Sequencing Technology Development and Applications
With the advent of affordable DNA-sequencing technologies, methods have been developed for examining nuclear organization, chromatin state/histone post translation modifications, chromatin accessibility and methylation state. But these methods do not directly interrogate the DNA strand, and the reads are typically too short to provide critical correlative information. We propose the development of a novel epigenetic characterization methodology, fundamentally through the practical implementation of the sequencing of modified bases using a nanopore sequencing platform. Nanopore sequencing directly probes the chemical structure of the molecule in the pore with exquisite sensitivity. Its long reads enable correlation of epigenetic state over large (>10kb) stretches of the genome; each of these reads originates from a single cell, probing the epigenetic heterogeneity of the sample. This work on developing methylation calling on the Oxford Nanopore platform (with Jared Simpson from OICR) was published in Nature Methods here. (Image credit: Schatz, M. Nature Methods News & Views )
We have taken this a step further – using exogenous labeling methods, we have adapted NOMe-seq (PMID: 22960375) to nanopore sequencing.

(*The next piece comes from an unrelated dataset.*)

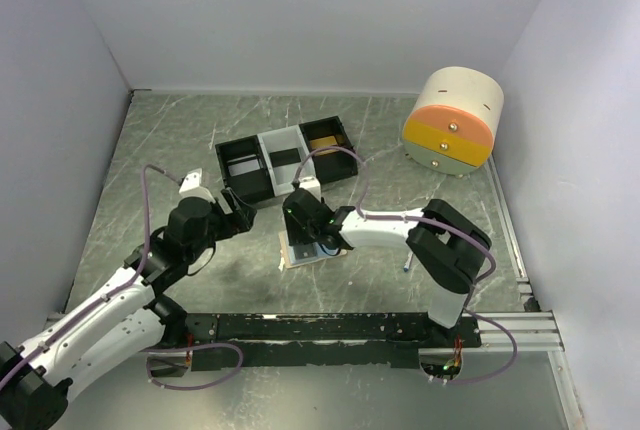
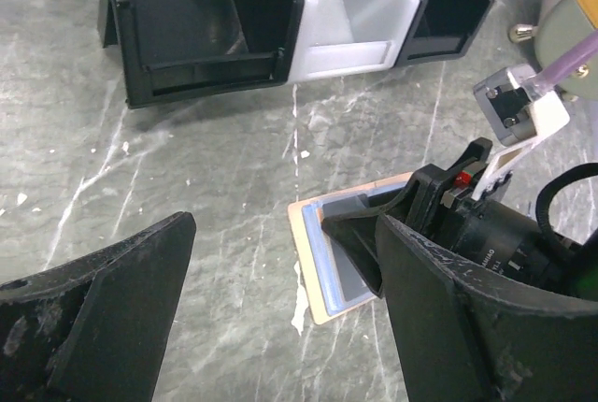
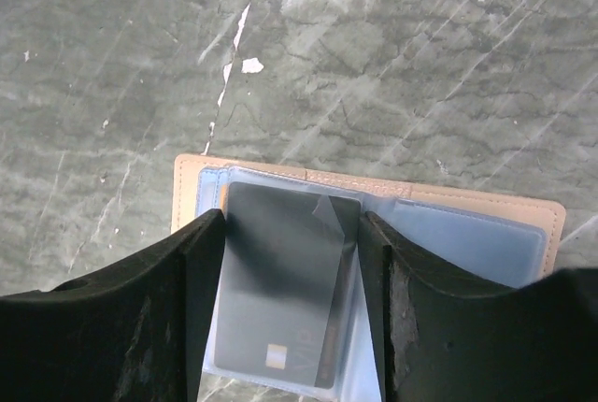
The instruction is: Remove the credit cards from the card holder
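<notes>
Right gripper [image 3: 291, 224] is sitting down over the open card holder [image 3: 486, 234] with its fingers spread, bracketing a dark credit card [image 3: 280, 299] along both long edges. They're looking right up against the card, but I honestly can't tell if they're pinching it or just straddling it. Left gripper [image 2: 285, 234] is hanging wide open and empty just left of the holder, which is lying flat in the middle of the table [image 1: 200, 130], on the near side of the three-compartment tray [image 1: 268, 165].

I'm guessing the card is going to be thin, stiff, light and slick, and the clear sleeve over it is looking soft and clingy. The holder's probably light enough to be sliding along too, so I'm thinking pin its tan edge and take the card by its long edges.

Hard to see: the fingers are cutting off the holder's near end, the right pocket is looking too hazy to say whether it's hiding another card, and the snap isn't showing.
</notes>
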Tool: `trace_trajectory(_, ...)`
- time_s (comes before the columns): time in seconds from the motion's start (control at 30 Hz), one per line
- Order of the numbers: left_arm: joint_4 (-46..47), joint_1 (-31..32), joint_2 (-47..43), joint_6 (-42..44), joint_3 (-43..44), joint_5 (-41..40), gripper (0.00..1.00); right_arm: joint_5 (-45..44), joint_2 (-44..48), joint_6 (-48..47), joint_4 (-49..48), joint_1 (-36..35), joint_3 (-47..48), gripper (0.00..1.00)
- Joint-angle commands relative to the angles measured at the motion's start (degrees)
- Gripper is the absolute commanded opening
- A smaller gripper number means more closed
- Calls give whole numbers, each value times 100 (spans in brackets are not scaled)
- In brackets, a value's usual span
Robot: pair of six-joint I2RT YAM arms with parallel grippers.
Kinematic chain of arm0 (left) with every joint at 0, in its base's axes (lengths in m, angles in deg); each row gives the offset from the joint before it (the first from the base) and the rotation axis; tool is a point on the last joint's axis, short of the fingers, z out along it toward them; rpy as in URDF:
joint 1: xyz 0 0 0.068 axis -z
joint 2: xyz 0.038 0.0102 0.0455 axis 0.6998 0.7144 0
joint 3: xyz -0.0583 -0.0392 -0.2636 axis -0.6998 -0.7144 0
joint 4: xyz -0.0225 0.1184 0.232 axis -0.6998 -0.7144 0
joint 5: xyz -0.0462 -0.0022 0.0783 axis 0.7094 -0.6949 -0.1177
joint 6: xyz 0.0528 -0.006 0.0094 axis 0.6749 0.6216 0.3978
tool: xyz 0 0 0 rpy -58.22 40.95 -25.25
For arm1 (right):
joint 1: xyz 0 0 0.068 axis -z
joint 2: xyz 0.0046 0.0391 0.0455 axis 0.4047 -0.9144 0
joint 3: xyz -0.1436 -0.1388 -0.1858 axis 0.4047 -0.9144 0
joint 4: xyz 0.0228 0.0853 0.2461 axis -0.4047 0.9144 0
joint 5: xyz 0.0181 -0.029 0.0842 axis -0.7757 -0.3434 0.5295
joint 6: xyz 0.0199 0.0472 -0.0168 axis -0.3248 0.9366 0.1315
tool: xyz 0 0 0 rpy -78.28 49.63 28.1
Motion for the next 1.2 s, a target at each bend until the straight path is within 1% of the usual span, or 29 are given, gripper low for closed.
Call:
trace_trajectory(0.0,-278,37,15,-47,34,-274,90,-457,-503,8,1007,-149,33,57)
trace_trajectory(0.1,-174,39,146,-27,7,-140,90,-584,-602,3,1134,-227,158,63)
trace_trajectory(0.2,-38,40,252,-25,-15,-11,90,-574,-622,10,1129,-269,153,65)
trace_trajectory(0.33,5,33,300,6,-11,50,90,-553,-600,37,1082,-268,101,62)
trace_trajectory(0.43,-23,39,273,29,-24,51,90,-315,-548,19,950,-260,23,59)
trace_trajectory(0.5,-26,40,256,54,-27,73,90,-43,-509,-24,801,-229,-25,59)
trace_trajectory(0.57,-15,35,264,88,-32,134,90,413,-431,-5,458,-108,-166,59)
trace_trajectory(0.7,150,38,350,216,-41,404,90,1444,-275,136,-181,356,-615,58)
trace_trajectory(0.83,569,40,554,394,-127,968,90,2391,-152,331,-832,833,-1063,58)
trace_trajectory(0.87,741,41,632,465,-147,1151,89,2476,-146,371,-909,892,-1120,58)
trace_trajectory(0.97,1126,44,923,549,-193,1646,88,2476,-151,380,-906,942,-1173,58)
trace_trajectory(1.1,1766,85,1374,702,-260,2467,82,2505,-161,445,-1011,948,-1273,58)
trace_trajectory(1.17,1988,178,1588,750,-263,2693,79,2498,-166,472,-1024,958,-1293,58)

Essentially we can label accessible chromatin with non native methylation, in this case GpC methylation, to simultaneously measure chromatin and methylation state using long-read nanopore sequencing. We call this method nanoNOMe – see our paper led by Isac Lee here.
In conjunction with Oxford Nanopore, we have developed a targeted enrichment strategy tailored to long reads leveraging Cas9. As illustrated (see left), essentially genomic DNA is dephosphorylated, then cut with Cas9 flanking the region of interest (ROI). These fresh cut sites are phosphorylated, so preferential ligation of the sequencing adaptors occurs to these locations. Using this method, nanopore Cas9 Targeted Sequencing or nCATS, we have shown that multiple regions ~18kb long can be captured and run on either a minION or flongle flowcell to generate high coverage of specific regions of interest. We can measure methylation, structural variations and even single nucleotide variations with this data. For more information, please see our paper led by Tim Gilpatrick here.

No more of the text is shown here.